* **YOUR OBJECTIVE**:
Write every line of the following listing exactly as it reads.

══════

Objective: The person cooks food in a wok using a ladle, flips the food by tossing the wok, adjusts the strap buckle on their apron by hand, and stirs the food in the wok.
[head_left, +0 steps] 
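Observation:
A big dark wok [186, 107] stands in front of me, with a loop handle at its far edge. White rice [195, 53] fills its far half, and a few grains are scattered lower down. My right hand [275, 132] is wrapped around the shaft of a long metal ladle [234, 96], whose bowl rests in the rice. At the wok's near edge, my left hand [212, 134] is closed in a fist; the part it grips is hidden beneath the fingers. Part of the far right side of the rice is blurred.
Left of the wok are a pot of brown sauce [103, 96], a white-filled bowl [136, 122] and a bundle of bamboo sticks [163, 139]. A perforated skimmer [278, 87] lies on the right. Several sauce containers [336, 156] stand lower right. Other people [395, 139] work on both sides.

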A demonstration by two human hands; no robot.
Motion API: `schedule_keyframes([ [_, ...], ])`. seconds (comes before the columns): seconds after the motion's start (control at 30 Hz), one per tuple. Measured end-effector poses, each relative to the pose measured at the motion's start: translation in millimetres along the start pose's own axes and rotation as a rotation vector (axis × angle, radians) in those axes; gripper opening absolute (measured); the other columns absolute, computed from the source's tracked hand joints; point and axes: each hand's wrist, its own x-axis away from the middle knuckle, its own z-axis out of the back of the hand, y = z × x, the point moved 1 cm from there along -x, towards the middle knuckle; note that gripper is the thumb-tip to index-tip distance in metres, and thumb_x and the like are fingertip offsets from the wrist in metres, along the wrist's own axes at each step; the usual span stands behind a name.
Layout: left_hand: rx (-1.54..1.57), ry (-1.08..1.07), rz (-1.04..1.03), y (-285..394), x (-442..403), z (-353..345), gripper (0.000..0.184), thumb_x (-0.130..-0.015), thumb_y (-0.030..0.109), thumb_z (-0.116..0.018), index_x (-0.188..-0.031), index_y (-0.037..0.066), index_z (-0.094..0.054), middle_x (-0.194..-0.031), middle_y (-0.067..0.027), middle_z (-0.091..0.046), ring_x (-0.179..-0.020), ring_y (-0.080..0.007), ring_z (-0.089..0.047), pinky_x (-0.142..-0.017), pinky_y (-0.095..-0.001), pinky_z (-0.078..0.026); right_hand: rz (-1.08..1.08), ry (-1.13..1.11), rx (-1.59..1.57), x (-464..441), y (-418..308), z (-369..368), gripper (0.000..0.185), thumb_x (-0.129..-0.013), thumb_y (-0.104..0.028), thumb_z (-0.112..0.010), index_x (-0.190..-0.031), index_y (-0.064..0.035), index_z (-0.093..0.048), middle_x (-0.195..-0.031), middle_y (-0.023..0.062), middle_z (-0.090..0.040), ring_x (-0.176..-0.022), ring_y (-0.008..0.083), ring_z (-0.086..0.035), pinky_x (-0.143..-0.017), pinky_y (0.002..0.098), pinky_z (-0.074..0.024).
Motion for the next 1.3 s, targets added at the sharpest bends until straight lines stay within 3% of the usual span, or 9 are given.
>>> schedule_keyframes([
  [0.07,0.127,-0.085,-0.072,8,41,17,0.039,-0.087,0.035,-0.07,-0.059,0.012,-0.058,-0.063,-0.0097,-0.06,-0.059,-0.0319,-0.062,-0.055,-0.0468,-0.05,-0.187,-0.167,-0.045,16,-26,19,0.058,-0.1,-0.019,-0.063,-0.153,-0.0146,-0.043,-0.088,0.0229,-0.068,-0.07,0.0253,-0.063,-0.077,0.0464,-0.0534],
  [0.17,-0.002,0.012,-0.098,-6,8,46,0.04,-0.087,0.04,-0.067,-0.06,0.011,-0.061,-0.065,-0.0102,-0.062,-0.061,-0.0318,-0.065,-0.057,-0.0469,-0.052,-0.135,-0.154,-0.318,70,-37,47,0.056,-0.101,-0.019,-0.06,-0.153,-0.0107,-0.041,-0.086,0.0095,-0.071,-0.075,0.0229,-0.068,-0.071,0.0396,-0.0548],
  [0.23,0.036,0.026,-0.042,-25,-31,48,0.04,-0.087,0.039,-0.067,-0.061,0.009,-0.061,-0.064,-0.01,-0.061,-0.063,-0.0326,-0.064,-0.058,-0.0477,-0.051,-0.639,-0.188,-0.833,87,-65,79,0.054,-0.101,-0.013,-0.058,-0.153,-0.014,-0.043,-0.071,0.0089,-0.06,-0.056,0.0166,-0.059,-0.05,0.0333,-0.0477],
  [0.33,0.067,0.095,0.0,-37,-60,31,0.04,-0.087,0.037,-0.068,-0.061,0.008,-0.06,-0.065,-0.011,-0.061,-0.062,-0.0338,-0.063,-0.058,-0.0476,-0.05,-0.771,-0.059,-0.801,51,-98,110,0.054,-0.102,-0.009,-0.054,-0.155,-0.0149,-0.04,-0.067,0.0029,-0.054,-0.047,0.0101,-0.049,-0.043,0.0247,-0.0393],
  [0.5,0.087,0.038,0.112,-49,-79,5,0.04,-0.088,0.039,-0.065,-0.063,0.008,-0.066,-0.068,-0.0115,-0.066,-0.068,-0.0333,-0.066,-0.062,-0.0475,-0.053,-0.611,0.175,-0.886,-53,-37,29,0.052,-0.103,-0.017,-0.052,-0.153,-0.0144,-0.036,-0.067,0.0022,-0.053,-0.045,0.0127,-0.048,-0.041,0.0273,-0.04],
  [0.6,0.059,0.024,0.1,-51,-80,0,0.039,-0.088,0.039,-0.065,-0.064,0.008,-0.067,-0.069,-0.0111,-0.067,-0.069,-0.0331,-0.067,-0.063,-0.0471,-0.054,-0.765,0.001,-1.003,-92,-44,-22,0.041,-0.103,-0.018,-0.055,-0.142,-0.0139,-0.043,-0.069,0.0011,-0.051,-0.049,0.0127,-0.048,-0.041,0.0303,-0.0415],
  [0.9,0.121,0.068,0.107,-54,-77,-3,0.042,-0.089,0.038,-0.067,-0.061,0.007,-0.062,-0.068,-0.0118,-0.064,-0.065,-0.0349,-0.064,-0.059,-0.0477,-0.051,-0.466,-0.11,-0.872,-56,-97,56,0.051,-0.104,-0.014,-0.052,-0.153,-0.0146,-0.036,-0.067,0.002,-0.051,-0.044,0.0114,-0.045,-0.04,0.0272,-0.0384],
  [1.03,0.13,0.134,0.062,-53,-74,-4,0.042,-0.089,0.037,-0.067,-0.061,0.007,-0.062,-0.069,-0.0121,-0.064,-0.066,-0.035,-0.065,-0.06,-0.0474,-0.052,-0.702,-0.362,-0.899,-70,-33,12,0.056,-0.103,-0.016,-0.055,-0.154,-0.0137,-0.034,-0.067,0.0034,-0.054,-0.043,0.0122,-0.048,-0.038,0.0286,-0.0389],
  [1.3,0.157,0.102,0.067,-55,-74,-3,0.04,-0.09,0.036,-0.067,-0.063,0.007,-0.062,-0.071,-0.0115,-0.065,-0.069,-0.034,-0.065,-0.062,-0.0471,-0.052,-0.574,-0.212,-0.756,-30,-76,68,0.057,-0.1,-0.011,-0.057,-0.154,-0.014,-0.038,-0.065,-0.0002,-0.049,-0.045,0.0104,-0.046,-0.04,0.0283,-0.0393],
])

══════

* **RESULT OF THIS EXERCISE**:
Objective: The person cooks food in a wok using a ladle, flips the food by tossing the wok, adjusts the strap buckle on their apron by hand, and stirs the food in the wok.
[head_left, +0 steps] 
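Observation:
A big dark wok [186, 107] stands in front of me, with a loop handle at its far edge. White rice [195, 53] fills its far half, and a few grains are scattered lower down. My right hand [275, 132] is wrapped around the shaft of a long metal ladle [234, 96], whose bowl rests in the rice. At the wok's near edge, my left hand [212, 134] is closed in a fist; the part it grips is hidden beneath the fingers. Part of the far right side of the rice is blurred.
Left of the wok are a pot of brown sauce [103, 96], a white-filled bowl [136, 122] and a bundle of bamboo sticks [163, 139]. A perforated skimmer [278, 87] lies on the right. Several sauce containers [336, 156] stand lower right. Other people [395, 139] work on both sides.
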
A demonstration by two human hands; no robot.
Motion API: `schedule_keyframes([ [_, ...], ])`. seconds (comes before the columns): seconds after the motion's start (control at 30 Hz), one per tuple. Measured end-effector poses, each relative to the pose measured at the motion's start: translation in millimetres along the start pose's own axes and rotation as a rotation vector (axis × angle, radians) in those axes; gripper opening absolute (measured); the other columns absolute, computed from the source's tracked hand joints; point and axes: each hand's wrist, its own x-axis away from the middle knuckle, its own z-axis out of the back of the hand, y = z × x, the point moved 1 cm from there along -x, towards the middle knuckle; note that gripper is the thumb-tip to index-tip distance in metres, and thumb_x and the like are fingertip offsets from the wrist in metres, along the wrist's own axes at each step; the usual span stands behind a name.
Layout: left_hand: rx (-1.54..1.57), ry (-1.08..1.07), rz (-1.04..1.03), y (-285..394), x (-442..403), z (-353..345), gripper (0.000..0.184), thumb_x (-0.130..-0.015), thumb_y (-0.030..0.109), thumb_z (-0.116..0.018), index_x (-0.188..-0.031), index_y (-0.037..0.066), index_z (-0.094..0.054), middle_x (-0.194..-0.031), middle_y (-0.067..0.027), middle_z (-0.091..0.046), ring_x (-0.179..-0.020), ring_y (-0.080..0.007), ring_z (-0.089..0.047), pinky_x (-0.142..-0.017), pinky_y (-0.095..-0.001), pinky_z (-0.078..0.026); right_hand: rz (-1.08..1.08), ry (-1.13..1.11), rx (-1.59..1.57), x (-464..441), y (-418..308), z (-369..368), gripper (0.000..0.185), thumb_x (-0.129..-0.013), thumb_y (-0.104..0.028), thumb_z (-0.112..0.010), index_x (-0.190..-0.031), index_y (-0.064..0.035), index_z (-0.093..0.048), middle_x (-0.195..-0.031), middle_y (-0.023..0.062), middle_z (-0.090..0.040), ring_x (-0.176..-0.022), ring_y (-0.008..0.083), ring_z (-0.086..0.035), pinky_x (-0.143..-0.017), pinky_y (0.002..0.098), pinky_z (-0.074..0.024).
Motion for the next 1.3 s, targets added at the sharpest bends until straight lines stay within 3% of the usual span, or 9 are given.
>>> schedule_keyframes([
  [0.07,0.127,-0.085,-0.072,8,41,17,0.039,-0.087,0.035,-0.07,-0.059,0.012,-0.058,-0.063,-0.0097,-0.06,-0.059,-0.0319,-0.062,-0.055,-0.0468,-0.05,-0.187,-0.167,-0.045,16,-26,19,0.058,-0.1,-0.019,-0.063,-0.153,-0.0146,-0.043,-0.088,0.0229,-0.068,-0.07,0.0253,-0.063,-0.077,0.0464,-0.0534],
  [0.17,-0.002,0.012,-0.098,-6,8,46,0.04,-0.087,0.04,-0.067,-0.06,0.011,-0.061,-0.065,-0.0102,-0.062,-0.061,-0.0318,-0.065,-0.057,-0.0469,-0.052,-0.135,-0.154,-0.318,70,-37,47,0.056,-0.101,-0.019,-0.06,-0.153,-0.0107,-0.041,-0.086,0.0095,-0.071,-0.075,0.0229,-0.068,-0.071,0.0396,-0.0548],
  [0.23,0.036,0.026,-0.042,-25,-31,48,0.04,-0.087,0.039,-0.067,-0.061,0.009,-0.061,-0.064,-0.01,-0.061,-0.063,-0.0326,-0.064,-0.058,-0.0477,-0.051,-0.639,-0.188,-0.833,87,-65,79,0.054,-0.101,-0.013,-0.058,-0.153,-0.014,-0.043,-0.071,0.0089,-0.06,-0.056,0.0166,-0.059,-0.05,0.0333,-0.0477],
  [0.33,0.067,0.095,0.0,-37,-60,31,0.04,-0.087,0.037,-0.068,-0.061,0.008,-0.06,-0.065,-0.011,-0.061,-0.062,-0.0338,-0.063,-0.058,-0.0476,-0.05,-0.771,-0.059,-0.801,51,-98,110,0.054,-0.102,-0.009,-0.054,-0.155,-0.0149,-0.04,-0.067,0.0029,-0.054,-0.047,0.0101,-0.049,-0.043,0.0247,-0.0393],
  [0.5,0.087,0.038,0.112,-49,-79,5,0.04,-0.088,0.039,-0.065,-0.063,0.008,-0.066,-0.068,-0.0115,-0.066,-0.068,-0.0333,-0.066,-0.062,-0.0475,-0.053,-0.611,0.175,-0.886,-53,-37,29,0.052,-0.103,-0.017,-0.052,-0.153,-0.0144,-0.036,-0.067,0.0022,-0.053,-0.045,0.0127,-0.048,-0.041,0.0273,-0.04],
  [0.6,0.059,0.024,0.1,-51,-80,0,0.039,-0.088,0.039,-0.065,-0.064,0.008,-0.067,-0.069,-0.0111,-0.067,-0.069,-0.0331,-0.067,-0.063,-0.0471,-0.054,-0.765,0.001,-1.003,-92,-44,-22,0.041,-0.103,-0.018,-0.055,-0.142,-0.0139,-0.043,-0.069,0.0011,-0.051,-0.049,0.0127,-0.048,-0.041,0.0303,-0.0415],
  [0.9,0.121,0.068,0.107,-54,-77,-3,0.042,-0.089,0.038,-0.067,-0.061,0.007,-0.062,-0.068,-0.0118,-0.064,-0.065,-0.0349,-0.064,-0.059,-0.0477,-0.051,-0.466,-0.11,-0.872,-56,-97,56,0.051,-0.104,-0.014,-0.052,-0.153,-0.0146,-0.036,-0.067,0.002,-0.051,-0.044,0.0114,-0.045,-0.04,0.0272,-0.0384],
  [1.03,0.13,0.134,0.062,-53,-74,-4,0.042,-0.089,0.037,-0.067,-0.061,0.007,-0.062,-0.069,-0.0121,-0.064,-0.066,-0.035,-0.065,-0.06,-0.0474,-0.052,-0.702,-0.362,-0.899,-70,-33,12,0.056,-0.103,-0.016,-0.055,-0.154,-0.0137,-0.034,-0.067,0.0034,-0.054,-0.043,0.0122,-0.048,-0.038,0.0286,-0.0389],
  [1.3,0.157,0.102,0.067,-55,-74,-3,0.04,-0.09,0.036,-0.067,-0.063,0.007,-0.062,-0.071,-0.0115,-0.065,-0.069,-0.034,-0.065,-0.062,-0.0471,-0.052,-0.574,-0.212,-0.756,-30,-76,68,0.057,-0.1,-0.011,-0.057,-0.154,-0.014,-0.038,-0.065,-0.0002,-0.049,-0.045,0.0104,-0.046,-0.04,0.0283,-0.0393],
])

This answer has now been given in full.